Key Highlights
- CRWV shares advance 12.65% to $103.64 following convertible debt announcement
- Company prices $3.5 billion in convertible senior notes, up from initial $3B target
- Stock breaks through $95 resistance level on heavy volume
- Upsized offering includes additional $500 million purchase option
- Trading consolidates near $103-$105 range after breakout move
Shares of CoreWeave (CRWV) climbed sharply to $103.64, posting a 12.65% gain following the company’s announcement of a substantial convertible debt offering. The stock broke decisively above the $95 level before stabilizing in the $103 to $105 zone as trading volume surged.
CoreWeave, Inc. Class A Common Stock, CRWV
Details of the Debt Offering
The AI cloud infrastructure provider successfully priced $3.5 billion worth of 1.75% convertible senior notes with a maturity date in 2032. This represents an increase from the originally planned $3.0 billion offering size. Purchasers also received an option to acquire an additional $500 million in notes.
The transaction is scheduled to settle on April 14, 2026, pending customary closing requirements. Coupon payments at 1.75% annually will be distributed semi-annually. The first interest payment is scheduled for October 2026, continuing through the final maturity date.
The notes represent senior unsecured debt obligations backed by comprehensive guarantees from CoreWeave’s subsidiaries. Upon conversion, CoreWeave retains discretion to settle in cash, shares, or a combination thereof. The conversion mechanics depend on market conditions and timing parameters.
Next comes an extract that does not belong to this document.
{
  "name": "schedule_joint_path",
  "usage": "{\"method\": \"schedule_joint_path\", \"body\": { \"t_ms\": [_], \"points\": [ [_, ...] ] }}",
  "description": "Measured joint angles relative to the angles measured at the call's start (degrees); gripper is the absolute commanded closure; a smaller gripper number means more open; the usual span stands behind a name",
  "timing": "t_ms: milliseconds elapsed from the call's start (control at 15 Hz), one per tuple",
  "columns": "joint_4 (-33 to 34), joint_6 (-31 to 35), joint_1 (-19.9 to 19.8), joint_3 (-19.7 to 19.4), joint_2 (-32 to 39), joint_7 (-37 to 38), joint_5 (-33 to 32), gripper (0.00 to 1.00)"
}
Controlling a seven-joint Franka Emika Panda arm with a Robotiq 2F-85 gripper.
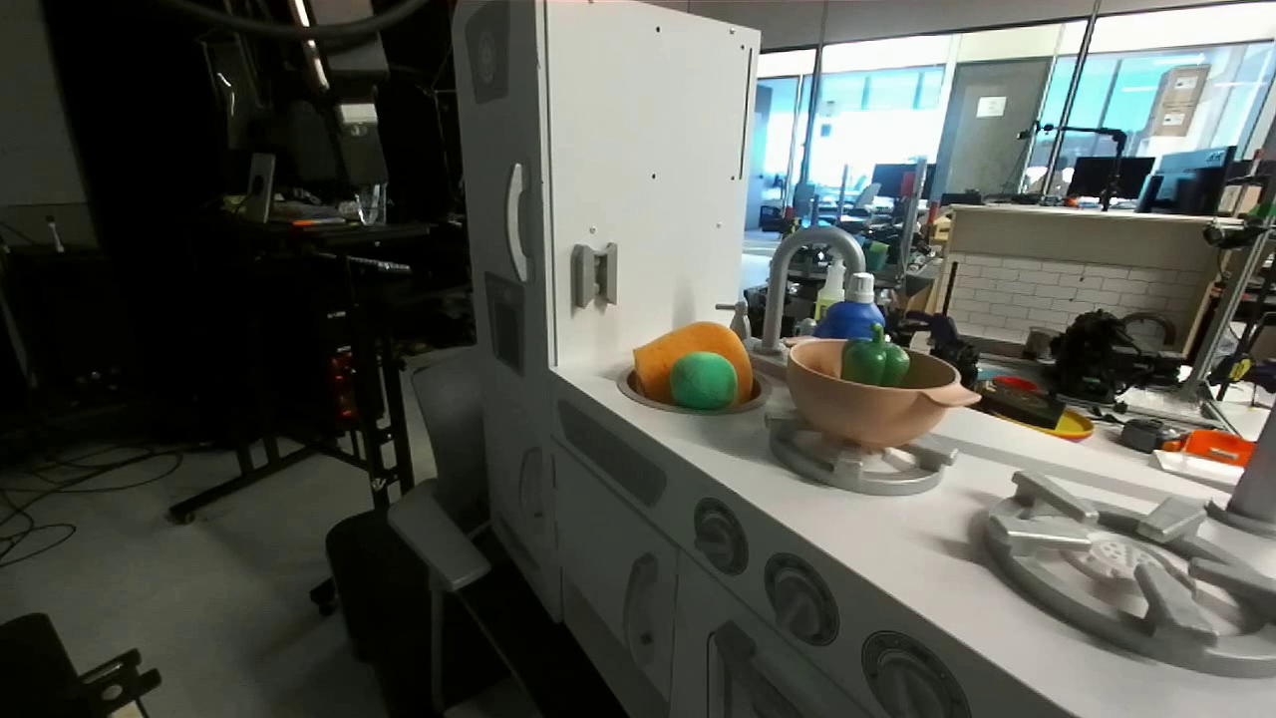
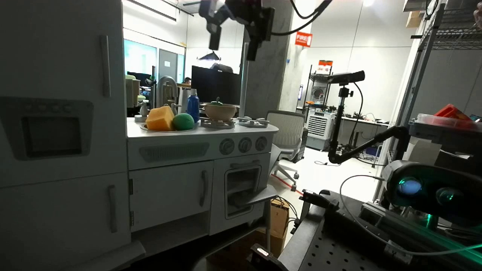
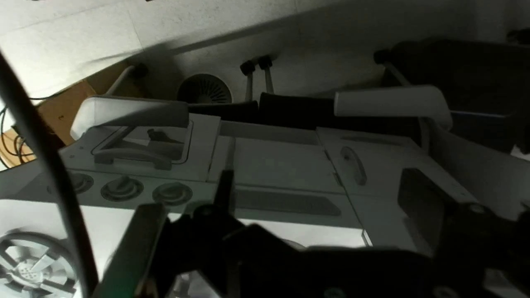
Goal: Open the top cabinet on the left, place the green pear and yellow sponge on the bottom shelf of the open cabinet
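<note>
The green round pear [image 1: 704,381] rests against the orange-yellow sponge [image 1: 698,344] in the sink basin; in an exterior view the pear [image 2: 183,121] and sponge [image 2: 161,118] also sit side by side. The tall left cabinet has its upper door [image 2: 56,45] shut, with a vertical handle [image 2: 106,66]; this handle [image 1: 516,221] also shows from the side. My gripper [image 2: 233,47] is open and empty, high above counter level. In the wrist view its spread fingers [image 3: 319,184] have nothing between them. The inside shelves are hidden. Pear and sponge do not show in the wrist view.
A pink bowl [image 1: 867,399] with a green pepper [image 1: 875,359] stands on the burner beside the sink. The grey faucet [image 1: 807,259] and a blue bottle [image 1: 852,317] rise behind. A chair armrest [image 1: 439,534] stands before the lower doors. A second burner [image 1: 1126,568] is on the counter.
</note>
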Motion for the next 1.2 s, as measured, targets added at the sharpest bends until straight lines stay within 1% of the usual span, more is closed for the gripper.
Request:
{"method": "schedule_joint_path", "body": {
  "t_ms": [267,533,800,1000,1200],
  "points": [
    [7.5,5.2,0.6,2.7,7.4,10.5,-1.1,0.0],
    [16.5,8.7,2.2,3.0,17.3,18.6,-6.1,0.0],
    [24.3,9.3,5.6,2.2,24.9,20.7,-9.9,0.0],
    [28.0,9.6,8.4,1.0,27.7,21.1,-12.6,0.0],
    [30.3,9.7,10.6,-0.5,29.3,21.3,-15.1,0.0]
  ]
}}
Conversion Mechanics and Use of Proceeds
The offering establishes an initial conversion ratio of 8.3612 shares for each $1,000 of principal value. This translates to an approximate conversion price of $119.60 per share. The conversion threshold represents a 30% premium above the reference closing price of $92.00.
Noteholders may exercise conversion rights before July 2032 under certain specified conditions and during designated windows. Following that date, conversion becomes available at any time until shortly before the maturity date. Settlement methodology remains at the company’s discretion throughout the conversion period.
CoreWeave anticipates receiving approximately $3.45 billion in net proceeds from the base offering. If purchasers fully exercise the additional option, total proceeds could reach $3.94 billion. Management intends to deploy the capital toward capped call hedging transactions and general corporate purposes.
Dilution Protection and Trading Implications
The company has arranged capped call transactions designed to mitigate potential shareholder dilution resulting from note conversions. The cap price is set at $230.00 per share, representing a 150% premium to the reference price. This hedging structure aims to neutralize dilution effects and related cash payment obligations.
Approximately $430.5 million of the proceeds will be allocated to funding these capped call arrangements. The balance will support operational activities and strategic expansion initiatives. Should the additional purchase option be exercised, further capital may be directed toward expanded hedging coverage.
Counterparty hedging operations may create near-term volatility in CoreWeave stock trading patterns. These financial institutions may engage in purchases or sales of shares and derivatives throughout the hedge duration. Such transactions could influence price action during conversion events or settlement procedures.
CoreWeave provides specialized AI cloud computing infrastructure serving developers of large-scale artificial intelligence models. The capital raise supports infrastructure expansion amid accelerating demand for computational resources throughout the AI sector. The positive stock reaction underscores investor confidence in the company’s growth trajectory and capital deployment strategy.